Outsourced Thinking & Authority

Ask yourself what you know, then ask yourself how you know it.  When you look up above your while standing outdoors, how do you know that to be the sky? You know that you are looking above your head because of the position of your own neck, but the fact that what you are staring into is called the sky is something you learned somewhere from someone.

This is the pivotal moment when have the choice of asking a few more questions or accepting the knowledge as fact without further inquiry. We can recall the image of a child incessantly asking “Why?” in response to every question they are answered.

But this nagging curiosity is actually the root of knowledge. The scientists, philosophers, artists, and explorers research, learn, investigate, and express to bring us closer to answering these why questions.  For many of us we are not availed the opportunity to ask them for ourselves so we have to trust the work that is done in the sectors of society that are tasked with uncovering our knowledge.

These knowledge farms, which are often educational institutions or private research firms, then pass their information to the government, and corporations. These organizations are the pillars of our lifestyle, they make everything, regulate everything and enforce everything. These institutions not only make the rules, but they define ethics and morality based on the knowledge they have sourced or acquired.

This is not problematic when the system works ideally. But when an individual holds up a badge they are symbolizing the trust we have granted the institution that licensed them to do their job. When the standards are not met, we have a break in trust, and can not have stability in a social agreement without trust.

When we do not commit our own searches for knowledge and find our authorities to be untrustworthy we can find a sense of turbulence in our social system. When we lack the means of verifying the information we are given from institutions trust is further eroded.

This is similar to the effect we would find when shop for healthy foods or check out healthy options, we trust the FDA to allow appropriate labels for foods. If we don’t trust the FDA, we have little means of verifying the labels that are allowed, especially while we are in the process of making decisions in the grocery store.

Our institutional authorities are those that do the research and thinking on our behalf, they tell us what models should work best for us and we put faith in those models. This leaves us without additional inquiry.

It leaves us save in the arms of our governing bodies, but stripped of the pivotal question that rests at the base of all knowledge. So when we do find the courage to question those trusted with doing our thinking for us, and finally pose a simple “Why?” the answer is all to often the same one we would give a pesky kid with too many questions…

“Because I said so.”

And this answer is not only insufficient because it provides no information, it is insufficient because it rests on power. The use of status quo, tradition, and authority as validity for our social conditions  or what we consider knowledge is not based in reason. This answer seeks to skirt the inherent subjectivity of all society to critique.

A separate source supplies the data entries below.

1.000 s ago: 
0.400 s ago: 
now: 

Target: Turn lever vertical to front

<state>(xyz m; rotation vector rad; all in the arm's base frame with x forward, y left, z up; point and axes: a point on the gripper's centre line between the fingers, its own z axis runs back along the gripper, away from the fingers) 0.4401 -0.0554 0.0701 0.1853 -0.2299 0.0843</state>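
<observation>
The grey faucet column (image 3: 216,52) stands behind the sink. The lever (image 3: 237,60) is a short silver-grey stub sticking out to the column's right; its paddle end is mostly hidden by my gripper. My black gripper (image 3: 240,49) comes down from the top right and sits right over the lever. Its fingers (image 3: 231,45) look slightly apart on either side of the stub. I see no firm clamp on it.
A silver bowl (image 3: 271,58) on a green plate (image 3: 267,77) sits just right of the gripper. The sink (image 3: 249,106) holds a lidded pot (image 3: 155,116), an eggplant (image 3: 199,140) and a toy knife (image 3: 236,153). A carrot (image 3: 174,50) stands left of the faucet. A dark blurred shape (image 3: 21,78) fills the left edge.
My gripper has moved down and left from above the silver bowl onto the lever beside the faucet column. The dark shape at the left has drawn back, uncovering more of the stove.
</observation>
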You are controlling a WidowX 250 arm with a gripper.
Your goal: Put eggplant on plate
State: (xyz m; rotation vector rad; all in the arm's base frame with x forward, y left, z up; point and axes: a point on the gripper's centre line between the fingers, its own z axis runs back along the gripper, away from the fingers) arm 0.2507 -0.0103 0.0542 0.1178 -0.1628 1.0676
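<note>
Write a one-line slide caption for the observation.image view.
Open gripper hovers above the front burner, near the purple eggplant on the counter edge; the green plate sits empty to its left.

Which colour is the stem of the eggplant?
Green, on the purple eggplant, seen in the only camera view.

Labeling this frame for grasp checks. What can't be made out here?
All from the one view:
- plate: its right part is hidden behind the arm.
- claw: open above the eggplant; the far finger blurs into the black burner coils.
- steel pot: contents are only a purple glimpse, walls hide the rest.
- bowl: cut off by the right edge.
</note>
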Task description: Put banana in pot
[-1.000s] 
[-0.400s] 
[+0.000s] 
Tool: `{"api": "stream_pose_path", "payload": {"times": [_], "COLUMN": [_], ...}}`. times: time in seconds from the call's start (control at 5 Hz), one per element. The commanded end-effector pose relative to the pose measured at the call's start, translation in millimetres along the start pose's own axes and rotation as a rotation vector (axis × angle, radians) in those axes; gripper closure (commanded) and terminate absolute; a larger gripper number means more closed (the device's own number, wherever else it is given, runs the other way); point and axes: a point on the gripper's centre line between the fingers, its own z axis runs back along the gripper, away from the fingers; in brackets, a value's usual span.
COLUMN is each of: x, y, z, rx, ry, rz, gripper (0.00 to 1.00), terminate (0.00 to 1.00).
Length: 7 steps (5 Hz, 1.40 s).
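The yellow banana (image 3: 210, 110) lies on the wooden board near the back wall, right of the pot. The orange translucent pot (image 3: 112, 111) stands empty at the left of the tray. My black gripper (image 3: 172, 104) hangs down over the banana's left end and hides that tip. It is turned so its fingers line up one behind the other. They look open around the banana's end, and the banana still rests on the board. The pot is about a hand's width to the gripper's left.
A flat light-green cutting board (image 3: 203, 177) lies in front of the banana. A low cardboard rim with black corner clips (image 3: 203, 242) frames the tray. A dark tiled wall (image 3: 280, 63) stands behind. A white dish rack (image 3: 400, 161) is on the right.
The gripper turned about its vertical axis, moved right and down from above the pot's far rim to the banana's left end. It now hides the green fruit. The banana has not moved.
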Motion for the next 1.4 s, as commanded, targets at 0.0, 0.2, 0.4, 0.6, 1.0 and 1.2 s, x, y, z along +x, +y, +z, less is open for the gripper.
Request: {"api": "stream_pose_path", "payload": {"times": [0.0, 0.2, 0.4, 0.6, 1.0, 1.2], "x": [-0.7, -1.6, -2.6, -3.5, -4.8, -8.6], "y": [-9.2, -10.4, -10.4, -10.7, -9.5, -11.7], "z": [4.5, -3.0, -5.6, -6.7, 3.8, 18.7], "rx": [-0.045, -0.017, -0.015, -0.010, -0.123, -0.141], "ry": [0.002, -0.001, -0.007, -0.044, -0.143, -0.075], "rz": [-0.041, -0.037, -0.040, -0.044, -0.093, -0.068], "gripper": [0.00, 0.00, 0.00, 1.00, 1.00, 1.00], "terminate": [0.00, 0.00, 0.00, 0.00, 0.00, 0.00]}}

All of society is subject to critique because all of society is constructed.

Knowledge itself as we use the term could be defined as a series of reasonable expectations of consequence based on fundamental principles that are self-evident, unchangeable, or occur naturally without intervention or assistance.

The sense of relating to the world in this way stems from the fact that Reality absolutely stable. The rules of Matter, Energy, and Timespace are both, seemingly permanent, and unalterable by human interference. This, however does not prove to be true for laws of our government.

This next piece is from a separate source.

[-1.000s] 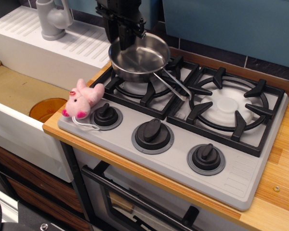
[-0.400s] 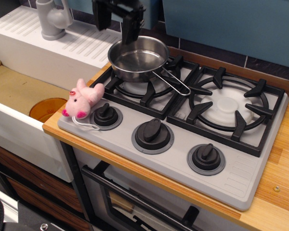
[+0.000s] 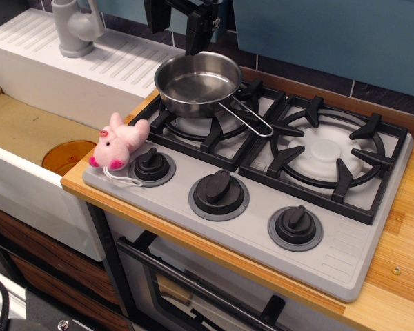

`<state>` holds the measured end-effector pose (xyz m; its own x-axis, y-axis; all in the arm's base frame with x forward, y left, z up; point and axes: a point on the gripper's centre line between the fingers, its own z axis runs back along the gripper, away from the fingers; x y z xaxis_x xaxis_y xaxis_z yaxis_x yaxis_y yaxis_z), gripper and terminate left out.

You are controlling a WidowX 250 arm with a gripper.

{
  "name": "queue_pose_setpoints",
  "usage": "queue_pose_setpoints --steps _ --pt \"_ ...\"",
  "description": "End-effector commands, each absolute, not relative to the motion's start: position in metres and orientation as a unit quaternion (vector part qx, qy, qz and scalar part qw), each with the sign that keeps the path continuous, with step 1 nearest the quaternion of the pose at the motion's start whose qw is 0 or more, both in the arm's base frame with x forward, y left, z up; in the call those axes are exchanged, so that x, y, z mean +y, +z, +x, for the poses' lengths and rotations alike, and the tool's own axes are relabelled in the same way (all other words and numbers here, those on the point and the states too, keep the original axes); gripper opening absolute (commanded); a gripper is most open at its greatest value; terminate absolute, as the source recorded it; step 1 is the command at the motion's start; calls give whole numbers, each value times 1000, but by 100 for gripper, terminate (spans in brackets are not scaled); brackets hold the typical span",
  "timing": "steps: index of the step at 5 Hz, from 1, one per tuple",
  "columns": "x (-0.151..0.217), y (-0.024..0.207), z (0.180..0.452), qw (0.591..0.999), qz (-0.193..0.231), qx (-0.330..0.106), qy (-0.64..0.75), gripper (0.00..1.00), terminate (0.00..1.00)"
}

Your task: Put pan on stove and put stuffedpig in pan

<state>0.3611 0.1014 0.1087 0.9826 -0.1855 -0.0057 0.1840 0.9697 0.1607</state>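
Note:
The shiny steel pan (image 3: 196,84) sits on the back-left burner grate of the grey stove (image 3: 345,248), its wire-loop handle pointing right toward the middle. The pink stuffedpig (image 3: 119,143) lies on the stove's front-left corner, touching the left knob (image 3: 152,165), its white string loop trailing in front. My black gripper (image 3: 174,19) hangs open and empty above the pan's far rim, at the top edge of the view. Its fingertips (image 3: 193,34) are clear of the pan.
A white sink (image 3: 48,124) with a grey faucet (image 3: 74,27) and an orange drain lies left of the stove. The right burner grate (image 3: 328,153) is bare. Two more knobs (image 3: 219,192) sit along the front. A wooden counter edge borders the stove.
My gripper let go of the pan, which settled on the left burner, then opened and rose up and back. The pig has not moved.

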Motion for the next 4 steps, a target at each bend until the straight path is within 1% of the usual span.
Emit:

Society, as a construct of humanity, is built on the consensus of people, and as a result is only stable relative to the stability of our mutual agreements. This means that everything that we have learned to be factual based endorsements from institutions that claim authority. The authority that they claim is only relatively stable because we do not have unanimous agreement about its validity.

The beauty of the natural world is the quality of absoluteness about the experience of the phenomena, this grants us the quality of objectivity. Objectivity is then proven by our physical response to the phenomena presented. Ie. if there is an obstacle in the path of a group, we may go over, under or around it, but if the object is made of Matter, we can not go through it without displacing the Matter from which it is made. There is no dismissing, or avoiding the object, it must be addressed.

But in our social world, we see some rules that are inconsistently applied on many different criteria. Natural may be harsh, but it applied harm indiscriminately. The consistency of nature is what makes it absolutely trustworthy.

Institutions are relatively trustworthy, more so than we are as individuals in some areas, but because they are not absolutely trust worthy we can no afford to outsource all of our thinking, we must continue to investigate and explore the areas where our institutions and social compact need to be edited.

This work, means being in touch with our own sensory experience of nature enough to know the difference in feeling from what is True and what is constructed.